Genel olarak teknoloji konusundaki aşırı iyimser tavrı sebebiyle görüşlerinin tam karşısında yer alsam da Kurzweil, özellikle tekillik (singularity) konusunda ciddi bir külliyat sunar okuyucusuna. Ona göre tekillik seviyesine ulaşıldığında evrimin yarattığı insanla, insanın yarattığı teknoloji arasında belirgin bir fark kalmayacaktır. Ancak bunun çoğu kişinin korktuğu gibi insanların birer makineye dönüşmesi yoluyla değil makinelerin insanlara benzemesi hatta onların ötesine geçebilmesiyle mümkün olacağı görüşündedir.[1] Kaldı ki bu da çoğumuz için yeterince ürkütücü bir senaryo olabilir.
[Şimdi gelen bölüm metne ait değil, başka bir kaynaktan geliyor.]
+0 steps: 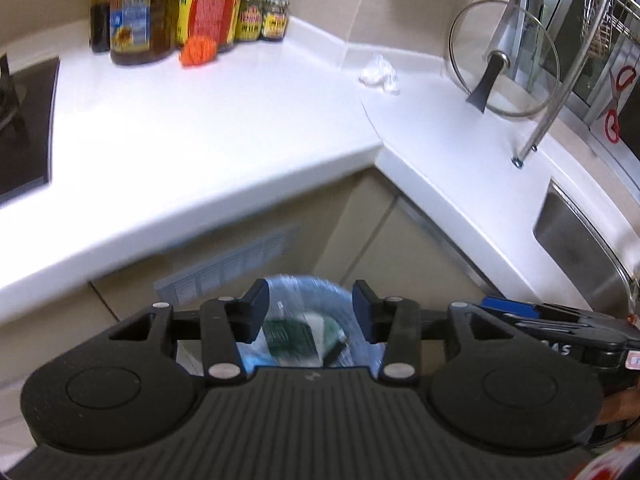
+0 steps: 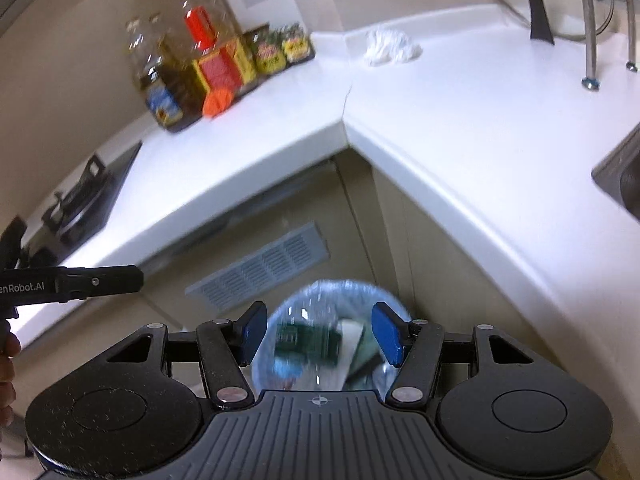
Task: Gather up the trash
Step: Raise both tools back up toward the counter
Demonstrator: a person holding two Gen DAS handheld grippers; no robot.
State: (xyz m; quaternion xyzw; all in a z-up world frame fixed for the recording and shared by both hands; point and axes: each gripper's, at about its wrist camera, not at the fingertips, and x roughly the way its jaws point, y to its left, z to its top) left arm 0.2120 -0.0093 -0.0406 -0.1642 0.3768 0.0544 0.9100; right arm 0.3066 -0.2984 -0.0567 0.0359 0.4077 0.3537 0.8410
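Note:
Both grippers hover over a round bin lined with a blue bag (image 1: pixel 304 285) (image 2: pixel 344 286) on the floor in the cabinet corner. A green packet (image 1: pixel 288 334) (image 2: pixel 308 340) and other wrappers lie inside it. My left gripper (image 1: pixel 311 312) is open with nothing between its blue pads. My right gripper (image 2: pixel 320 332) is open wider and is just as empty. On the white counter (image 1: pixel 200 128) (image 2: pixel 460 120), a crumpled white tissue (image 1: pixel 378 74) (image 2: pixel 390 46) lies in the back corner. A crumpled orange scrap (image 1: pixel 198 50) (image 2: pixel 218 102) sits by the bottles.
Oil bottles and jars (image 1: pixel 138 20) (image 2: pixel 168 80) line the back wall. A black stove (image 1: pixel 24 128) (image 2: pixel 84 200) is on the left, with a glass lid in a rack (image 1: pixel 504 60) and a sink (image 1: pixel 584 248) on the right. A finger of my left gripper (image 2: pixel 100 280) shows at the left edge.

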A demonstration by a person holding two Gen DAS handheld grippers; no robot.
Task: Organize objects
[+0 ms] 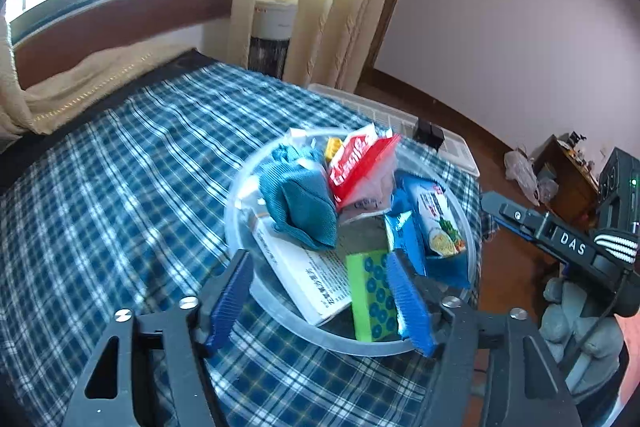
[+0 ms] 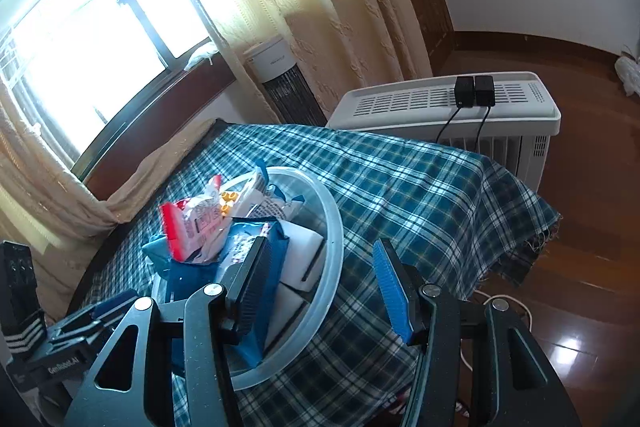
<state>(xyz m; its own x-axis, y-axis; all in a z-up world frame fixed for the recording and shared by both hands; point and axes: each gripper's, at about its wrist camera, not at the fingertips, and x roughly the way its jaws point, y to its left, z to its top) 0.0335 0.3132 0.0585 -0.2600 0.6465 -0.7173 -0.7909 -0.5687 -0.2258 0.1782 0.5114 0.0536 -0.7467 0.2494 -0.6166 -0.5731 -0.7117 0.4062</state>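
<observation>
**A heaped clear bowl of light, soft goods**

The clear bowl sits on the plaid-covered counter, near its right edge, piled with a teal cloth, a red-and-white packet, a blue noodle packet, a white box and a green sponge.

The left tool stands wide over the bowl's near rim, nothing pinched. The right tool is partly open and empty, straddling the rim.

Everything looks light. The packets are likely crinkly and slippery, best pinched at a sealed edge. Cloth and sponge should yield, so any fold serves. The stiff box wants its narrow sides.
</observation>
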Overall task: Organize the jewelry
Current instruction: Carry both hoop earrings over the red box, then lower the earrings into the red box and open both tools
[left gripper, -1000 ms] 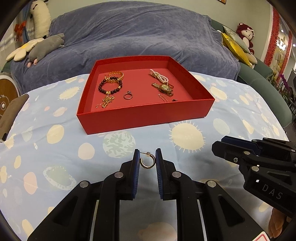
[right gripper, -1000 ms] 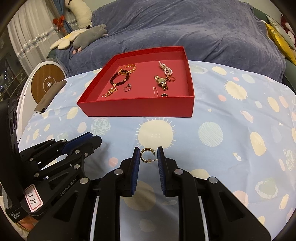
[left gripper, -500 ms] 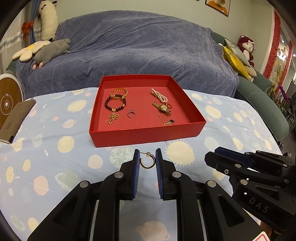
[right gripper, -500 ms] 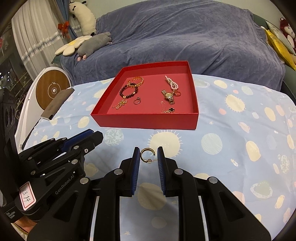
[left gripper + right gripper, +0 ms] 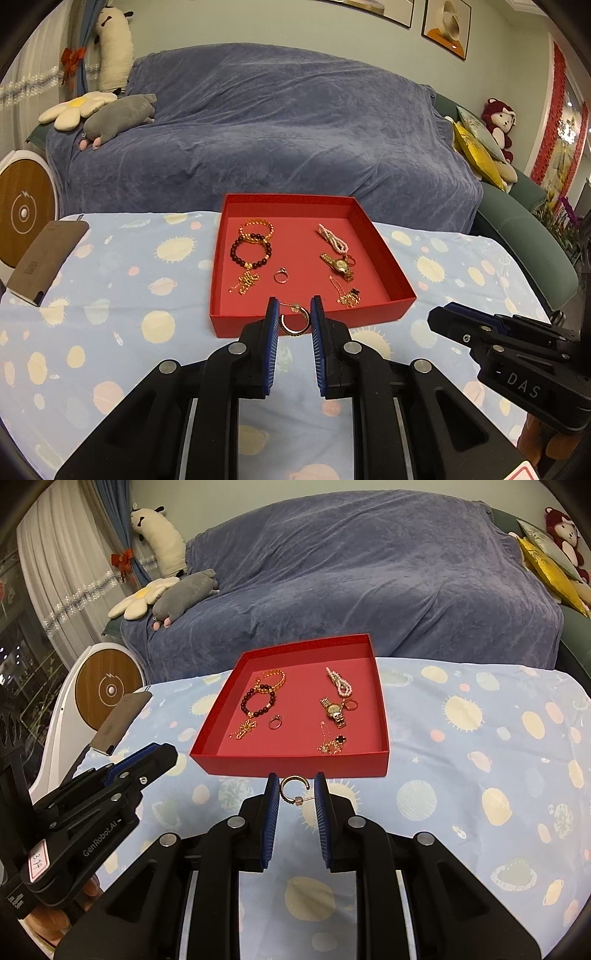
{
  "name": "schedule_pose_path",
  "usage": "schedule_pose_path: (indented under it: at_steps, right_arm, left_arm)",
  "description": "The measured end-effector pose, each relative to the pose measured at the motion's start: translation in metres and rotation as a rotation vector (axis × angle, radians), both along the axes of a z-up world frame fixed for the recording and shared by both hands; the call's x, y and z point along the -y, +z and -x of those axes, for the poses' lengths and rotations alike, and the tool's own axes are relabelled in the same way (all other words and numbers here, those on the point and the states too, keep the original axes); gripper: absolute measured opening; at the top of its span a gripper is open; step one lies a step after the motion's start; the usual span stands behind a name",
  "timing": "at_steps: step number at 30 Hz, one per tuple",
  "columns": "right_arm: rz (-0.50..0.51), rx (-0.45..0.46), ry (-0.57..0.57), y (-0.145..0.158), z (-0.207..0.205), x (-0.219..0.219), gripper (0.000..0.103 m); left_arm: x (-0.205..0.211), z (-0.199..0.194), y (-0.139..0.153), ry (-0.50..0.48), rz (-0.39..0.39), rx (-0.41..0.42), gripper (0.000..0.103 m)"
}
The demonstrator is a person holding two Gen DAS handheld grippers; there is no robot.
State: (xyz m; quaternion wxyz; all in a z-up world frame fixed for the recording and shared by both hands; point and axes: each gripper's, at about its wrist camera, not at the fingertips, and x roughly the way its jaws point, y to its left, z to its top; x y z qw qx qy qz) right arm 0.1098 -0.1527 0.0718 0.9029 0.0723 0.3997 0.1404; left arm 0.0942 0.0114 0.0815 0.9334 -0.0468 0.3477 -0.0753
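Observation:
A shallow red box (image 5: pixel 395 269) (image 5: pixel 295 766) stands on the table ahead of both grippers. Inside lie a dark bead bracelet (image 5: pixel 251 251) (image 5: pixel 258 701), a gold bracelet (image 5: pixel 257 227), a ring (image 5: pixel 280 276) (image 5: pixel 274 722), a pearl strand (image 5: pixel 333 238) (image 5: pixel 341 681), a gold watch (image 5: pixel 338 265) (image 5: pixel 334 710) and thin gold chains (image 5: pixel 244 282) (image 5: pixel 330 744). My left gripper (image 5: pixel 294 317) is shut on a gold hoop earring (image 5: pixel 294 323), held above the box's near wall. My right gripper (image 5: pixel 294 794) is shut on a second gold hoop earring (image 5: pixel 294 788), just short of the box.
The table wears a light blue cloth with planet prints (image 5: pixel 110 317) (image 5: pixel 480 757). A brown case (image 5: pixel 48 258) (image 5: pixel 118 718) lies at its left edge. Behind stands a sofa under a blue-grey cover (image 5: pixel 277 129) with plush toys (image 5: pixel 118 118). Each gripper shows in the other's view (image 5: pixel 517 354) (image 5: pixel 96 801).
Both grippers have risen, each still holding its earring. The red box now looks smaller and farther below, and more of the sofa and wall has come into view.

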Motion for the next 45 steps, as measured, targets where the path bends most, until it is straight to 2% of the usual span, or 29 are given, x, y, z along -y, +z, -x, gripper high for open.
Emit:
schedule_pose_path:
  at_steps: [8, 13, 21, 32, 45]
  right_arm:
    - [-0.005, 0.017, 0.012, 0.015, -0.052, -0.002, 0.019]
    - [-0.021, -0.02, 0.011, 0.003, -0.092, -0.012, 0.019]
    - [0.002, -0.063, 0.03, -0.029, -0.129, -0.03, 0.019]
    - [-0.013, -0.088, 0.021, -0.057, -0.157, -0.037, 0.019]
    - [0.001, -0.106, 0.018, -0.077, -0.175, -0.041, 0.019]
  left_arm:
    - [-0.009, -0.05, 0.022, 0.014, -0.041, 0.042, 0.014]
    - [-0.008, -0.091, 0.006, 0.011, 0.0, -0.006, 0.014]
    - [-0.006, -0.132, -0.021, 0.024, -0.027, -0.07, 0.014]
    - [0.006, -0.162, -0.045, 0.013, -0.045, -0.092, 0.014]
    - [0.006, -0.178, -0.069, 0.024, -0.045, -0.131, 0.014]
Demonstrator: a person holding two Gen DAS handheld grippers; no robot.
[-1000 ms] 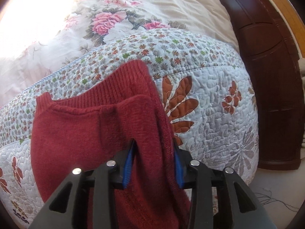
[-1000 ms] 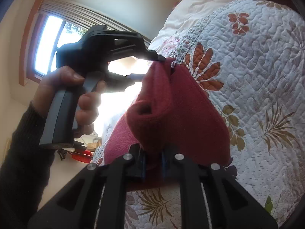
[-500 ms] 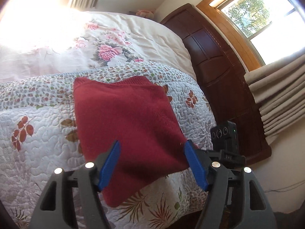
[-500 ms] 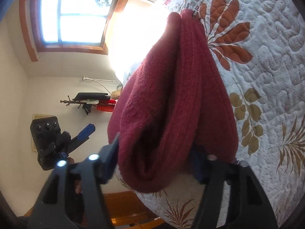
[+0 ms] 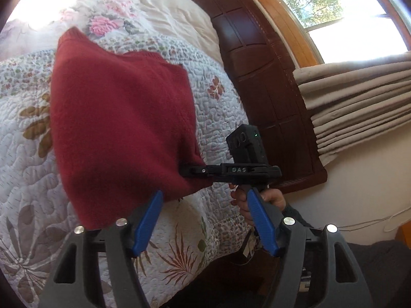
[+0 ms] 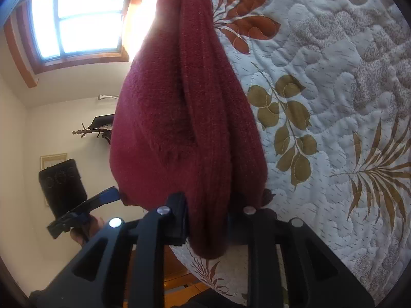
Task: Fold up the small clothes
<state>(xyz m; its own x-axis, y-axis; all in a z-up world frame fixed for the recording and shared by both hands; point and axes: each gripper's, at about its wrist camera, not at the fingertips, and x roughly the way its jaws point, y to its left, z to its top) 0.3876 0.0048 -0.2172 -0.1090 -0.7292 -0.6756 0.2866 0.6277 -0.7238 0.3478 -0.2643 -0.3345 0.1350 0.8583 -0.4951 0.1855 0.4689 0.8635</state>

Teknolojiyi adeta biyolojik evrimin bir uzantısı olarak kabul eden yazar, geleceğin nasıl şekilleneceği konusundaki görüşlerini paylaşırken Theodore Modis’in kanonik dönüm noktalarıyla ilgili çalışmalarına sıklıkla atıfta bulunur. Onun muhakkak günün birinde erişileceğine inandığı tekilliğe giden evreleri tanımlayabilmek amacıyla başvurduğu bu tablolarda benim en çok dikkatimi çeken ise sözlü iletişimin modern insanın (homo sapiens) varlığından önceye, sanatın da tarımdan önceye tarihleniyor olmasıdır. Eğitim hayatımda defalarca karşılaştığım bu bilgi beni her seferinde aynı şekilde şaşırtabiliyor; hâlâ üzerinde uzun uzun düşünmeme sebep oluyor. Evrimin örüntüsünde bile bu denli kilit bir role sahip olan kültürün daha fazla izini sürmek, bu alanda daha çok araştırma yapmak için heyecan duyuyorum. Oysa ne çok yazıldı çizildi, üzerinde ekoller doğdu serpildi, tartışıldı ama yaşamın başlangıcı gibi sihirli bir şekilde hâlâ taze hâlâ bilinmez…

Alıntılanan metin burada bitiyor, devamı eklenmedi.